View Single Post
Old 10.21.2008, 02:51 PM   #85
Moshe
Super Moderator
 
Moshe's Avatar
 
Join Date: Mar 2006
Posts: 5,862
Moshe kicks all y'all's assesMoshe kicks all y'all's assesMoshe kicks all y'all's assesMoshe kicks all y'all's assesMoshe kicks all y'all's assesMoshe kicks all y'all's assesMoshe kicks all y'all's assesMoshe kicks all y'all's assesMoshe kicks all y'all's assesMoshe kicks all y'all's assesMoshe kicks all y'all's asses
Sonic Youth - Sensational Fix Exhibition

October 20th, 2008 at 11:30 am by Gerard (Ed. note : the ‘Sensational Fix’ exhbition continues to hit galleries around the world — full scoop and visual hints of what to expect are below…cue up the press release machine!)

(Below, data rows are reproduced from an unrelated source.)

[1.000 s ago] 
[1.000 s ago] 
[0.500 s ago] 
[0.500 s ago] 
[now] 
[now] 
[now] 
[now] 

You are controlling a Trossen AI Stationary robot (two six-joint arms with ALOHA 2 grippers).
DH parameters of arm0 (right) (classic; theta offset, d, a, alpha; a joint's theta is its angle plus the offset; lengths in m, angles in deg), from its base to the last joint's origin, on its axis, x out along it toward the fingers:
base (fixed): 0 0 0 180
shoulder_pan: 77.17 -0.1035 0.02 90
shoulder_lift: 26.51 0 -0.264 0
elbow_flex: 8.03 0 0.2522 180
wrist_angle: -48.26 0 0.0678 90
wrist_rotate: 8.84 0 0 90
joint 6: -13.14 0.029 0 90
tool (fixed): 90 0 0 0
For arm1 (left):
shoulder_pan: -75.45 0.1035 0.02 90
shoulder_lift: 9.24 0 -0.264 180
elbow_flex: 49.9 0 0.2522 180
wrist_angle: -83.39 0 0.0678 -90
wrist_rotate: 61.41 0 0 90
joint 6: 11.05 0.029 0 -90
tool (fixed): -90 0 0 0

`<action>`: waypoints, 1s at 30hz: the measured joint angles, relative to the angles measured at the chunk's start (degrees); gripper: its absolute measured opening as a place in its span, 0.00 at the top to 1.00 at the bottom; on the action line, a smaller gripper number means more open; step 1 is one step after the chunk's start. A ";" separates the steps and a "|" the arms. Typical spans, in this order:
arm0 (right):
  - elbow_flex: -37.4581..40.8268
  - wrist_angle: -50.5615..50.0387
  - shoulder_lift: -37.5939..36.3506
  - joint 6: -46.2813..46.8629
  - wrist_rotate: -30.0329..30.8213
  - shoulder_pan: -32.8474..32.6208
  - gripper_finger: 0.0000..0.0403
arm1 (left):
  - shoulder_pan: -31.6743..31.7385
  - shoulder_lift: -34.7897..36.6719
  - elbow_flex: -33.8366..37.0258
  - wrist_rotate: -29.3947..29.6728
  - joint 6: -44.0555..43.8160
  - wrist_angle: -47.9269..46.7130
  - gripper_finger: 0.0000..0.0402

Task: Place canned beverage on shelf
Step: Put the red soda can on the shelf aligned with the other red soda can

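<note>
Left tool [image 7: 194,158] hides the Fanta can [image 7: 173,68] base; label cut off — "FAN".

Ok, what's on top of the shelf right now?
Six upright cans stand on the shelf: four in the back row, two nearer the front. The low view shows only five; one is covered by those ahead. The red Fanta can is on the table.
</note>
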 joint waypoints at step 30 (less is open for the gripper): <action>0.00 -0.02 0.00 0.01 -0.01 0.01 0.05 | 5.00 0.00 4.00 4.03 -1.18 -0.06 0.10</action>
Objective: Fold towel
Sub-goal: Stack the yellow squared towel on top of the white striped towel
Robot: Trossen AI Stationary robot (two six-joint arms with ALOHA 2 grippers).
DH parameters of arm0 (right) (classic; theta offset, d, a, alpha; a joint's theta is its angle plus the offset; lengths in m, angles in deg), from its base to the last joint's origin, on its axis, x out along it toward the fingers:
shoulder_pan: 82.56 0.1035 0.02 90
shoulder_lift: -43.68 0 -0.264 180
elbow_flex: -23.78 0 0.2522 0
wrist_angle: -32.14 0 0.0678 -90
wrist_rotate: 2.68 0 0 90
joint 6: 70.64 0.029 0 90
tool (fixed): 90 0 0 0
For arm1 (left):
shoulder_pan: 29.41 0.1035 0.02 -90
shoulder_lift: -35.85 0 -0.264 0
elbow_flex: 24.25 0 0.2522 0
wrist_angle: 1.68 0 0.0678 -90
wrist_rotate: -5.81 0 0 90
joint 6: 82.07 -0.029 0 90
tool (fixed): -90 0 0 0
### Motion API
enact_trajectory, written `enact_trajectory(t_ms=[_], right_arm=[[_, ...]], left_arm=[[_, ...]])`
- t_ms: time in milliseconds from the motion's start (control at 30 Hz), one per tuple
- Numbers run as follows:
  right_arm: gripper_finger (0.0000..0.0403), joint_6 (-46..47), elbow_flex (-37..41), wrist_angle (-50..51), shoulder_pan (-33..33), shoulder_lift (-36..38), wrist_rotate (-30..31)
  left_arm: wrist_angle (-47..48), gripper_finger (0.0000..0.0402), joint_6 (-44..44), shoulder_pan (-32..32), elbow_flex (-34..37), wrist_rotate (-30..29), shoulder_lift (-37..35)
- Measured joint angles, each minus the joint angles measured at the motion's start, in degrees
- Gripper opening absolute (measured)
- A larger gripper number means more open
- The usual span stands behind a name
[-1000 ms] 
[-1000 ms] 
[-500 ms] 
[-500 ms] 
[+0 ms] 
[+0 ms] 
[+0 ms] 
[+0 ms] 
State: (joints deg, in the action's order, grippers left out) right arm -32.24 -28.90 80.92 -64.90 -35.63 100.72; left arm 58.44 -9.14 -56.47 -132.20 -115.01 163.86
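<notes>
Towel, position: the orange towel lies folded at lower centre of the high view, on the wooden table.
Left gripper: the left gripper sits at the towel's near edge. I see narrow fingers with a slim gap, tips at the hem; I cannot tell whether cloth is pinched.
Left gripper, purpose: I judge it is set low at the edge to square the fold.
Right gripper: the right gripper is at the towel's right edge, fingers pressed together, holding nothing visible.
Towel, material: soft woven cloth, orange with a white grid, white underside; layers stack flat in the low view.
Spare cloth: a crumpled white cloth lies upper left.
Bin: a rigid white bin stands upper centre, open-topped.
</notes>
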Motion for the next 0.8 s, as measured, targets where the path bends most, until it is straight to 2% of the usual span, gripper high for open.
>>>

SONIC YOUTH etc. : SENSATIONAL FIX - MUSEION, BOLZANO/BOZEN, ITALY (UNTIL
04.01.2009)

Exhibition:
Most people probably know Sonic Youth (Kim Gordon, Thurston Moore, Lee Ranaldo, and Steve Shelley) as an experimental guitar band, and to a lesser extent as the multidisciplinary cultural protagonists they have been ever since the collective surfaced in 1981. From day one, Sonic Youth has been exploring and mapping unknown cultural territories through their activities as a band and as four individual musicians, visual artists or cultural entrepreneurs, each member with his or her specific ties to and within the international cultural scene. Through collaborations with musicians, visual artists, filmmakers, fashion designers, writers and other equally creative spirits, Sonic Youth expanded their artistic potential, which by now 27 years later could be defined as a true Sonic Universe.

 


Before the Sonic Boom, in 1981, both Kim Gordon and Lee Ranaldo were trained as artists who upon arrival in New York City in the late 1970s started playing in bands rather than dedicating themselves fully to the production of visual art. This was the case with many of their artist friends as well, like Glenn Branca, Richard Prince or Robert Longo. The artist Dan Graham was a central figure in this constellation of visual artists/musicians, and was known to schlep his barely portable tape recorder to concerts of punk rock
and no wave bands to record these performances, which were often held in art galleries and so-called art lofts. Back then, visual art and experimental music seemed to be one and the same energy, and the natural crossover between the two, as was apparent in those days, laid the foundations for the
multidisciplinary activities of Sonic Youth.

 


Since the start, the band has been true to their attitude to be unorthodox and to do their own thing, and in their comprehensive output they continued and still continue to amalgamate punk rock’s rebellious posture and DIY attitude with experimental music and conceptual art, a production that in its range and complexity up until today remains unrivalled by that of any other band or artists’ collective.

 


Their album covers, inner sleeves and inlays have been the carriers of a multifaceted output of art by next to the band members themselves artists such as James Welling, Richard Kern, Dan Graham, Gerhard Richter,
Raymond Pettibon, Mike Kelley, William S. Burroughs, Savage Pencil, Richard Prince, Christopher Wool, and Jeff Wall, to mention a few. Many of Sonic Youth’s album covers are true collages in which material of a broad range of sources is freely put together, evoking relations between that what hardly had been imagined before to exist side by side in a single glance. This approach is triggered by the band’s curiosity about all sorts of subjects, such as beat poetry, avant-garde art and music, late 1970s punk rock, no wave, early 1980s hardcore, experimental noise, stardom, politics. Thurston Moore once defined these eclectic interests as follows: “There’s a fascination with those things, for sure, but hopefully none of those
things are central to what we’re doing. What we’re doing is always inventing itself. I have no terminology for it.”

 


The exhibition SONIC YOUTH etc. : SENSATIONAL FIX follows a similar collage technique as the band applies for their album covers. Through this multilayered collage we are able to uncover an alternative history of
contemporary culture, while the goal of this exhibition is not so much to give a complete overview of the history of the band and their collaborations, but rather to pinpoint several directions taken by the band,
while taking into account possible future collaborations, as the essence of Sonic Youth is that they constantly redefine their mission. Sonic Death inevitably followed their early credo Sonic Life, but what remains bouncing back and forth in this cycle is eternal renewal. And that’s Sonic Youth.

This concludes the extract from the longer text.